About this task. With the pictures omitted, transcribe each line below exactly as it is.

Supplied information.
================

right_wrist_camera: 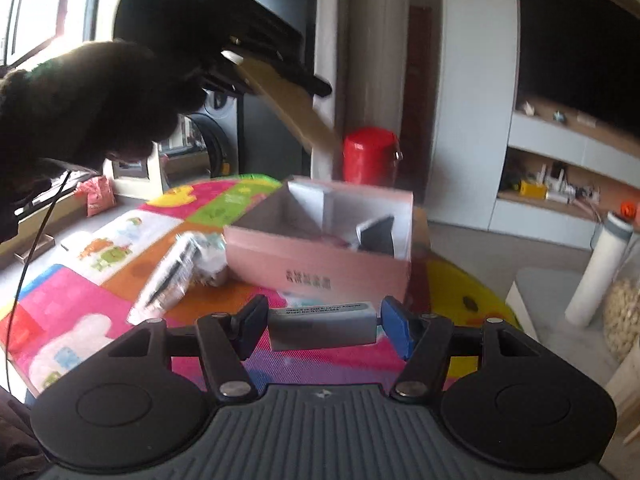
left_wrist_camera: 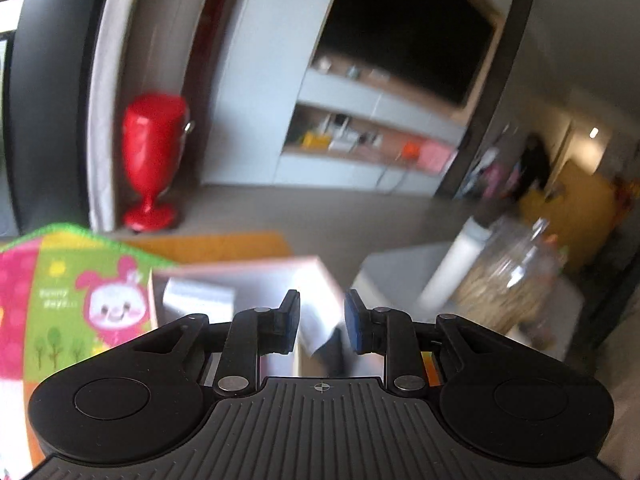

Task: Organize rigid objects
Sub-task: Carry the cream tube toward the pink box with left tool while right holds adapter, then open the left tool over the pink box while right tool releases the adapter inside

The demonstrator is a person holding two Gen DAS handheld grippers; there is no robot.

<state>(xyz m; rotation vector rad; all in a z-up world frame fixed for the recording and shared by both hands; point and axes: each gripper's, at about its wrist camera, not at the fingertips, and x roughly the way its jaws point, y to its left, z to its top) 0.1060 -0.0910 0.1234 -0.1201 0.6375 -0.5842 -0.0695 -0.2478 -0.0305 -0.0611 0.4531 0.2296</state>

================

Exercise output.
right_wrist_camera: 
left_wrist_camera: 

Task: Organize rigid objects
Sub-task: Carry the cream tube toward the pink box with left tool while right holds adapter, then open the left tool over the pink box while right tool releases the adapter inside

The demonstrator is a person holding two Gen DAS handheld grippers; there is no robot.

<state>(xyz m; rotation vector rad; all in a z-up world frame fixed for the recording and shared by both hands; point and axes: each gripper's, at about its wrist camera, not at the fingertips, and x roughly the way its jaws point, y to its left, z to its top) 0.1060 -0.0910 0.1234 -0.1201 0.6375 -0.5842 -0.0695 -0.2478 -0.0305 -0.0611 0.4531 0.2296</state>

The answer given is complete.